We are slowly tackling those issues, one at a time. As we do so, algorithms like Meyer’s will become increasingly useful, and we do see many researchers taking up the effort. A research team led by Schiff recently took a similar approach, looking at more than 700,000 outpatient records. Rather than limiting their analysis to a few specific medications, they examined all outliers, looking for medication errors. The system was implemented prospectively, and Schiff et al. found relatively few false positives (75% of the chart-reviewed alerts were accurate). And rather than programming a specific threshold, the system was actively learning and identifying outliers by taking into account results for the same lab test obtained over time.7

One could envision algorithms like the ones by Meyer or Schiff being implemented for every laboratory test, taking into account patient diagnoses, time since last test, medications, allergies, and more. In addition, a true learning system would have a feedback element where a user could, in real time, rate an alert as appropriate or inappropriate, which would dynamically improve accuracy and relevance automatically without the need for direct human modification of the algorithm. This could lead to the inclusion of factors in the algorithm that were not even considered at first—perhaps distance from the testing center plays a role in delayed follow-up, or outcomes are split on demographics that weren’t even considered.

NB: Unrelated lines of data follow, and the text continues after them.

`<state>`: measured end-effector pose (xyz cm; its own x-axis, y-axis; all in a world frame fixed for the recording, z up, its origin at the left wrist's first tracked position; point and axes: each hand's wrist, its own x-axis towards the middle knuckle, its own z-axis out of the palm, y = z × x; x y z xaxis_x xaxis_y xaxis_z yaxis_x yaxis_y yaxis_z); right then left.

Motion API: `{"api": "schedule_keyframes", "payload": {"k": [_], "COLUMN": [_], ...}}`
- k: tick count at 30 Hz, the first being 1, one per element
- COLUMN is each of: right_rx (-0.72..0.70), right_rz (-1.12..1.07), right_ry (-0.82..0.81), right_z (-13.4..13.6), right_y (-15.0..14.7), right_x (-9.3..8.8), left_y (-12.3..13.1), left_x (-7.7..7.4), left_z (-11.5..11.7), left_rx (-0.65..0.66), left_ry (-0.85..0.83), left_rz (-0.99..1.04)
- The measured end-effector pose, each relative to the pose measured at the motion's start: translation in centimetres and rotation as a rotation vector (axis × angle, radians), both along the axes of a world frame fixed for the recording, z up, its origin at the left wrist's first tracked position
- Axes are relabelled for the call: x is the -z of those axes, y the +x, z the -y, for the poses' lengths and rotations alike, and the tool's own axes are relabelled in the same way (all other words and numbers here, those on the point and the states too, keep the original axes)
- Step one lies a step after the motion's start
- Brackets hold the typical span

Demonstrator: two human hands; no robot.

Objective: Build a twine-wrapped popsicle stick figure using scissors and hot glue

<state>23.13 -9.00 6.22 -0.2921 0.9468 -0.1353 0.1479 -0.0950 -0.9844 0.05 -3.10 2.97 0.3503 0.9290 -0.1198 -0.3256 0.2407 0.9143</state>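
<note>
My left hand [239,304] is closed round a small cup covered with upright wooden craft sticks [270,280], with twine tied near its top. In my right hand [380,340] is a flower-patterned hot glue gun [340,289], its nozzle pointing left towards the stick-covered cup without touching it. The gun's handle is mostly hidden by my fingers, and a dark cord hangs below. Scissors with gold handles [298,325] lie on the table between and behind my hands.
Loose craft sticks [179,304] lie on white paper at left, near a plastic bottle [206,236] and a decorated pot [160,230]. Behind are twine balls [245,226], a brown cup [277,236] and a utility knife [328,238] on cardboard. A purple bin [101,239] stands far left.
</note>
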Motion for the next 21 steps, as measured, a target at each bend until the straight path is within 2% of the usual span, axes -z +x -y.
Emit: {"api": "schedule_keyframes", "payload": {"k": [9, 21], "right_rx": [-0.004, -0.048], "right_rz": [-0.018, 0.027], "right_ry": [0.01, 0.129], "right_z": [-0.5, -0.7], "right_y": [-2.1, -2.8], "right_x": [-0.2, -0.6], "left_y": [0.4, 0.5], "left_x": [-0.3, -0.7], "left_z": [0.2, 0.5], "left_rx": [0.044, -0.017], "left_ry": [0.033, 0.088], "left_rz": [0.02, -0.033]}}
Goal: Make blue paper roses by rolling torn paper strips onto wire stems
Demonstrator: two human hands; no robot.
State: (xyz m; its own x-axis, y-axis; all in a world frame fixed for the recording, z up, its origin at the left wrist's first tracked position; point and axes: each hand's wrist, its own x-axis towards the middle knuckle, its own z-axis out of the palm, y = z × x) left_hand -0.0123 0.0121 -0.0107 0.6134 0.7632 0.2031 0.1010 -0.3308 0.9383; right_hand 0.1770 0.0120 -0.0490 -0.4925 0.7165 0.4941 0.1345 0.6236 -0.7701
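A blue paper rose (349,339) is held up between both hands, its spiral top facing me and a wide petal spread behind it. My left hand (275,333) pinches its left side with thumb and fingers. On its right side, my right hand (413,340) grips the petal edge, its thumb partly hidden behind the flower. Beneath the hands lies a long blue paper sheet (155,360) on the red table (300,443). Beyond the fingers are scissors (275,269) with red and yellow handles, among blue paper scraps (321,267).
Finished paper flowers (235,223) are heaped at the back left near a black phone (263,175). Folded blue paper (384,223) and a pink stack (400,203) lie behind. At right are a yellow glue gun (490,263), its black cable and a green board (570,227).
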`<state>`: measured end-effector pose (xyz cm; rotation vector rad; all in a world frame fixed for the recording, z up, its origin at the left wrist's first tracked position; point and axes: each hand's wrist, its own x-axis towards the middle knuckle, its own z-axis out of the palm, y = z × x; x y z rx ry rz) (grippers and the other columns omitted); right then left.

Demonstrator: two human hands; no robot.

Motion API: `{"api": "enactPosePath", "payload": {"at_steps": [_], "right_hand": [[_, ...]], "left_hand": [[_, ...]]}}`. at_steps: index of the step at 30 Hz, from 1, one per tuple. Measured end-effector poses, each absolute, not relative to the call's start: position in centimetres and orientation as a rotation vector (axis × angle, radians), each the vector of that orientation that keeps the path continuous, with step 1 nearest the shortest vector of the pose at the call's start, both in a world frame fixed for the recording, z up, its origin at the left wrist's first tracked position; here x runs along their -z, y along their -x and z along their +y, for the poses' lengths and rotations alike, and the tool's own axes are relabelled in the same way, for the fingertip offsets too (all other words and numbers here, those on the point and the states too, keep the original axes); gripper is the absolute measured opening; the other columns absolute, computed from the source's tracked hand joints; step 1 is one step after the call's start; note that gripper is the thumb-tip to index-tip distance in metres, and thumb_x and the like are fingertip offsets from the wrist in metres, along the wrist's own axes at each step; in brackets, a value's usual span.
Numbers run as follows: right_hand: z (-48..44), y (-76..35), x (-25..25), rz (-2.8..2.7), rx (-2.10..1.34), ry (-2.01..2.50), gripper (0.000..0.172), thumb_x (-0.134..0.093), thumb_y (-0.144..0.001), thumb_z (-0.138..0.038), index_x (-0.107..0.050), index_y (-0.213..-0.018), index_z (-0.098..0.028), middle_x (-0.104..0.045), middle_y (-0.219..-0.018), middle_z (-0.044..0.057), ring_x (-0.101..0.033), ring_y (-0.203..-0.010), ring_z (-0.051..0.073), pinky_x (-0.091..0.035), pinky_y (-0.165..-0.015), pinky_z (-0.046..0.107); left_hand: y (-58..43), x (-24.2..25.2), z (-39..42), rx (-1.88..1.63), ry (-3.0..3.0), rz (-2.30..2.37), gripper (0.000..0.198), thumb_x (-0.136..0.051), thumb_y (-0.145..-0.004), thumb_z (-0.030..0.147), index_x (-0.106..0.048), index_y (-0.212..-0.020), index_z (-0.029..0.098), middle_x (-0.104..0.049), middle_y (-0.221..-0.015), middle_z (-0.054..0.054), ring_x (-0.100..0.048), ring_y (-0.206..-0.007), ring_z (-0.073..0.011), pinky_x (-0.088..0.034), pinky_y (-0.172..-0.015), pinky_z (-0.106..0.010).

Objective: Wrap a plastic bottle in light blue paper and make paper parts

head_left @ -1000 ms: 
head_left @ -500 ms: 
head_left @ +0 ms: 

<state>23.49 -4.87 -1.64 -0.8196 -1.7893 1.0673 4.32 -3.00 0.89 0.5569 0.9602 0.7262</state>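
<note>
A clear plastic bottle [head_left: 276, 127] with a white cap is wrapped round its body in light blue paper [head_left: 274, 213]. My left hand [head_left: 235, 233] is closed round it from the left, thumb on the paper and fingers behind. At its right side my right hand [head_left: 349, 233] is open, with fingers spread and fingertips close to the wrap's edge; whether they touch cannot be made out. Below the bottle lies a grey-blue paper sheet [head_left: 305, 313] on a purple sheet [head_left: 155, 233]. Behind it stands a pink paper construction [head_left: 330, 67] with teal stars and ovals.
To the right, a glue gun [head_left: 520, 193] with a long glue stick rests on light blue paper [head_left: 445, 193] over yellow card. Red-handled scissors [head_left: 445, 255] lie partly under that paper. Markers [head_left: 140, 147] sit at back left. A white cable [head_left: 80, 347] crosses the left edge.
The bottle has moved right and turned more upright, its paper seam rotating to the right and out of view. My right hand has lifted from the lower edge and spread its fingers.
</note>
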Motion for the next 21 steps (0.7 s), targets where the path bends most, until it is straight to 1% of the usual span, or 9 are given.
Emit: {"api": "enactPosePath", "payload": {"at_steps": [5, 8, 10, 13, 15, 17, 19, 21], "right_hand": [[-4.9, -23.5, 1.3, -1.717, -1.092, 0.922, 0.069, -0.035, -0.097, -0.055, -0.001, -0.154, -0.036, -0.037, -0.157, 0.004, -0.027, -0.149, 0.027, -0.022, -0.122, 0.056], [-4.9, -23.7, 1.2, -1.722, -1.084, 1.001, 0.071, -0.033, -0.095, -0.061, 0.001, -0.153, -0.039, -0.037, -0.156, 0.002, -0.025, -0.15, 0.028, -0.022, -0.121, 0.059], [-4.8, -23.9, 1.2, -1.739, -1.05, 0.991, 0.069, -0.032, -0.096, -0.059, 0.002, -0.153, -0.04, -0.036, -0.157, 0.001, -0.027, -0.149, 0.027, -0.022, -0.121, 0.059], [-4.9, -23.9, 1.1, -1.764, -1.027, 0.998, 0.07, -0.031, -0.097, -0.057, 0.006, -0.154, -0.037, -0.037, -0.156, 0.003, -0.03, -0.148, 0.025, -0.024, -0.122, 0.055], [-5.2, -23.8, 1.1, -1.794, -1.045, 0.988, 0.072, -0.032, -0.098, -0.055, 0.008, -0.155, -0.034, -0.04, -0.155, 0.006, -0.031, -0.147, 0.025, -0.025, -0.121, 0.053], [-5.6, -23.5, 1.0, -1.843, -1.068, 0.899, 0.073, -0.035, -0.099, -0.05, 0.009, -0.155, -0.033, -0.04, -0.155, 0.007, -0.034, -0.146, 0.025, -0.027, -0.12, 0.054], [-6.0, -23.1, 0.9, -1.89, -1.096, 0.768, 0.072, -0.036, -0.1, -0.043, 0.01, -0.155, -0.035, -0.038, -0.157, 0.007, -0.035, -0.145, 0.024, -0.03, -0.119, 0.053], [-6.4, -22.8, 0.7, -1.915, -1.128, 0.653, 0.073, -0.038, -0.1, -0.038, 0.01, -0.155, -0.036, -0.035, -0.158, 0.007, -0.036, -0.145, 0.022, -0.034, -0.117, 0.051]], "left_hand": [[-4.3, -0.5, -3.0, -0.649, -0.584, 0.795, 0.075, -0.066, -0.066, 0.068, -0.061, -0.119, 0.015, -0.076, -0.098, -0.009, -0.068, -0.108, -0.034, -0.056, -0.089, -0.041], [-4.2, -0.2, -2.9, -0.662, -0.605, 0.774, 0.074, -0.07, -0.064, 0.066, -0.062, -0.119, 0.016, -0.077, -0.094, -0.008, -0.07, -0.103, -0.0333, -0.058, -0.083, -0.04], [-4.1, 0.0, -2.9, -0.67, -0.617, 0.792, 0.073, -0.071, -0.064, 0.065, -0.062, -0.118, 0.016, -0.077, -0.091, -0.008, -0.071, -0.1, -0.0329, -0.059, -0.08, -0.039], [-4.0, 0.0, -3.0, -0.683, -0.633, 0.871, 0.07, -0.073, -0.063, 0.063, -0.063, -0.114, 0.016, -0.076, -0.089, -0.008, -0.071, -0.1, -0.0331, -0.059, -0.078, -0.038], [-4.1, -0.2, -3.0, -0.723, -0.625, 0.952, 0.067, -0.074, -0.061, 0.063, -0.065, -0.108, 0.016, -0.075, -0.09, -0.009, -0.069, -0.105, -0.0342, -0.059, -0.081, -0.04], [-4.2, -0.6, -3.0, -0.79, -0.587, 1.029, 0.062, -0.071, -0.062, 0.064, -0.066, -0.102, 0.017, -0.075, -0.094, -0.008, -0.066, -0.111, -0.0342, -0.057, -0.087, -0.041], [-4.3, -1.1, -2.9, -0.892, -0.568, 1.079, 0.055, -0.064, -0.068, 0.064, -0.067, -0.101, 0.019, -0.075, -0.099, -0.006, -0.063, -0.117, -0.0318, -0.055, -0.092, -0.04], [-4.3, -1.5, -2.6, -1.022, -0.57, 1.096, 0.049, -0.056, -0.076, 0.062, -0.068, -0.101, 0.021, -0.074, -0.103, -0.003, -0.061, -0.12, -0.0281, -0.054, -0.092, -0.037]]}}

Some individuals worry that the EHR is being asked to replace the physician. That, of course, is not the goal. The goal is safe, effective, patient-centered, timely, efficient, and equitable care.8 Smart algorithms, well-designed reminders, and data-driven information can help us get closer to these goals.9

With much room for expansion and improvement, the solution implemented by Meyer and colleagues still demonstrates the fundamental theorem of informatics, to wit: “A person working in partnership with an information resource is ‘better’ than that same person unassisted.”10 Or, more simply, brain + computer > brain. Which is something my kids already know. They ask me questions, and if I tell them I don’t know the answer, they immediately suggest, “Let’s ask Siri!”